**Directions**
For this exercise, return exactly the lines of the material below that begin at the one with "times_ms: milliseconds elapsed" and stop after the one with "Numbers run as".

**Source material**
##############################
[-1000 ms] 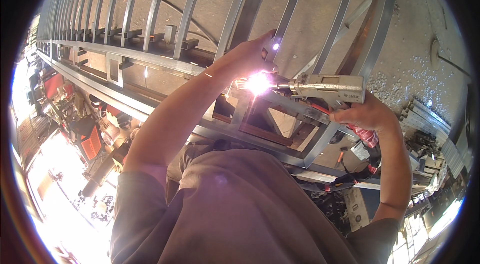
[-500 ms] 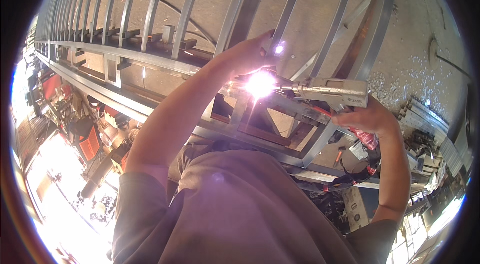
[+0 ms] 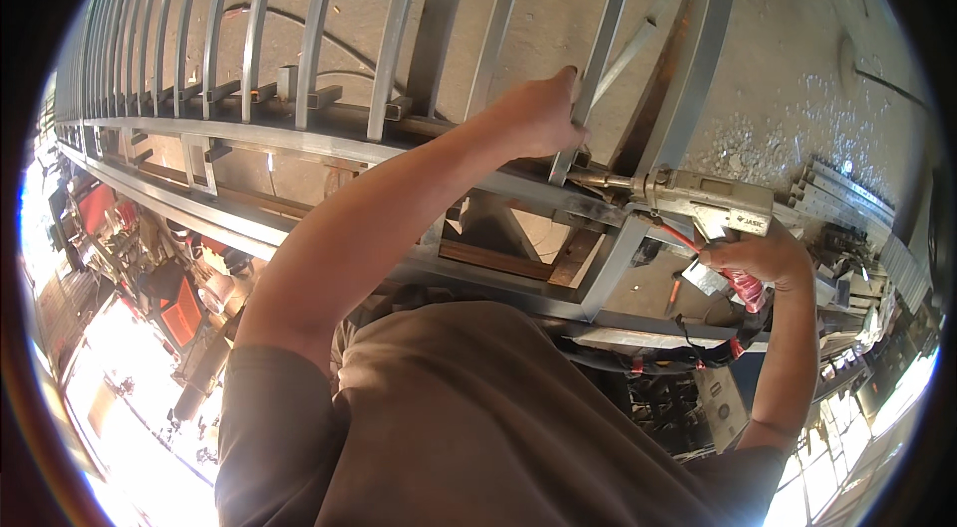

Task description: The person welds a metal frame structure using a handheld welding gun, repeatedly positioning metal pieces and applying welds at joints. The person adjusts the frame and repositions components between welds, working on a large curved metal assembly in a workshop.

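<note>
My left hand reaches across the metal frame with its fingers closed on a narrow upright bar near its lower end. My right hand grips a pale welding gun by its handle, which has red wrapping. The gun lies level, its nozzle pointing left at the foot of that bar, where it meets the frame's long rail. No arc is lit. Whether the nozzle touches the metal, I cannot tell.
More bars stand in a row to the left. A dark cable lies on the floor behind them. Stacked metal lengths are at the right. A dark hose bundle runs below the frame, near a box-shaped machine.
The bright arc has gone out. Both hands have moved rightward along the frame, the left from one bar to the neighbouring one, the welding gun following. The view has shifted too.
</note>
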`<state>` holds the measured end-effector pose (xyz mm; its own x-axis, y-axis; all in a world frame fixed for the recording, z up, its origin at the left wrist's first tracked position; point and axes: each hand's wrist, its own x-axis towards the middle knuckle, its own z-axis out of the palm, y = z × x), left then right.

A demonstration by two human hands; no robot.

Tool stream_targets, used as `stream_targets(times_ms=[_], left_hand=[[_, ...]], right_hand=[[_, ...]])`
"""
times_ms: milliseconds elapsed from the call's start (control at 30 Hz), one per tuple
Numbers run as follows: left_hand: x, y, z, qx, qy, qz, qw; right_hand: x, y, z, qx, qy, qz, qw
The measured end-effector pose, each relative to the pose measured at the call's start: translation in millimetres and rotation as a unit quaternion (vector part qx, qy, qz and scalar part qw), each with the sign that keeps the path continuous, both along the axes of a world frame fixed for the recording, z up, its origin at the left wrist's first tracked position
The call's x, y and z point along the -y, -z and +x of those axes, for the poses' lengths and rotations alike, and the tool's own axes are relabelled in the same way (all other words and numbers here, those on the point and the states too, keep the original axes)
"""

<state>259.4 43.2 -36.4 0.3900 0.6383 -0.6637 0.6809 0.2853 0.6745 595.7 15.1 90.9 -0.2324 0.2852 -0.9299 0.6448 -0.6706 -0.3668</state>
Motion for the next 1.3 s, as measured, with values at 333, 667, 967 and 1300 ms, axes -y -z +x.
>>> stream_targets(times_ms=[333, 667, 967, 1300], left_hand=[[6.5, 3.4, 3.6, 0.029, -0.011, -0.07, 0.997], [4.1, 2.5, 3.3, 0.006, 0.003, -0.089, 0.996], [5.1, 4.1, 2.4, 0.02, 0.0, -0.085, 0.996], [1.4, -11.3, 5.1, 0.009, -0.025, -0.105, 0.994]], right_hand=[[-7.6, 24.1, 7.8, -0.01, -0.077, -0.005, 0.997], [-15.0, 35.7, 3.0, -0.015, -0.095, -0.035, 0.995], [-16.9, 35.4, 4.4, 0.038, -0.165, -0.028, 0.985], [-17.2, 36.6, 4.9, -0.006, -0.149, -0.015, 0.989]])
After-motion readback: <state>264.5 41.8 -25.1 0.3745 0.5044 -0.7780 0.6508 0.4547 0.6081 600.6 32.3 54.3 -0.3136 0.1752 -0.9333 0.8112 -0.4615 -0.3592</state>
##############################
**Answer section**
times_ms: milliseconds elapsed from the call's start (control at 30 Hz), one per tuple
Numbers run as follows: left_hand: x, y, z, qx, qy, qz, qw; right_hand: x, y, z, qx, qy, qz, qw

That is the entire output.